Directions for this task: Your answer must be the full listing, reproduced exactly, minus any pictures.

Exercise data Block Start

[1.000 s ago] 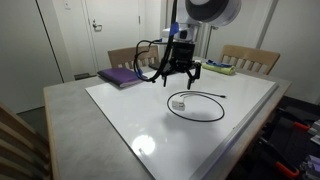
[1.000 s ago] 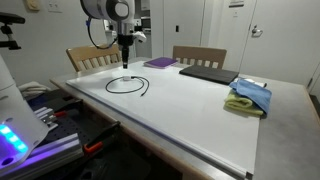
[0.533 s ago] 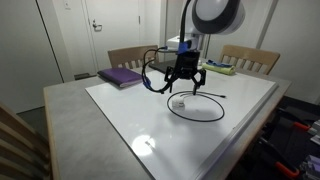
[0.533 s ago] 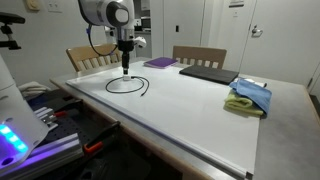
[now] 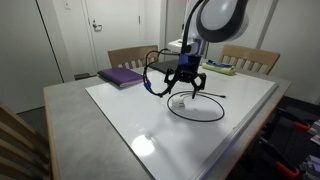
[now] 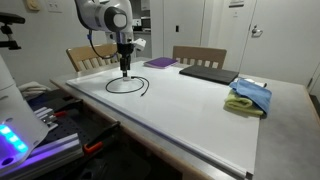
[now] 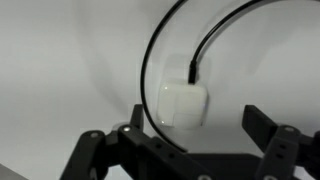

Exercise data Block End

Task answer:
[1.000 s ago] 
[1.000 s ago] 
[0.533 s ago] 
[0.533 s ago] 
[now] 
[now] 
[now] 

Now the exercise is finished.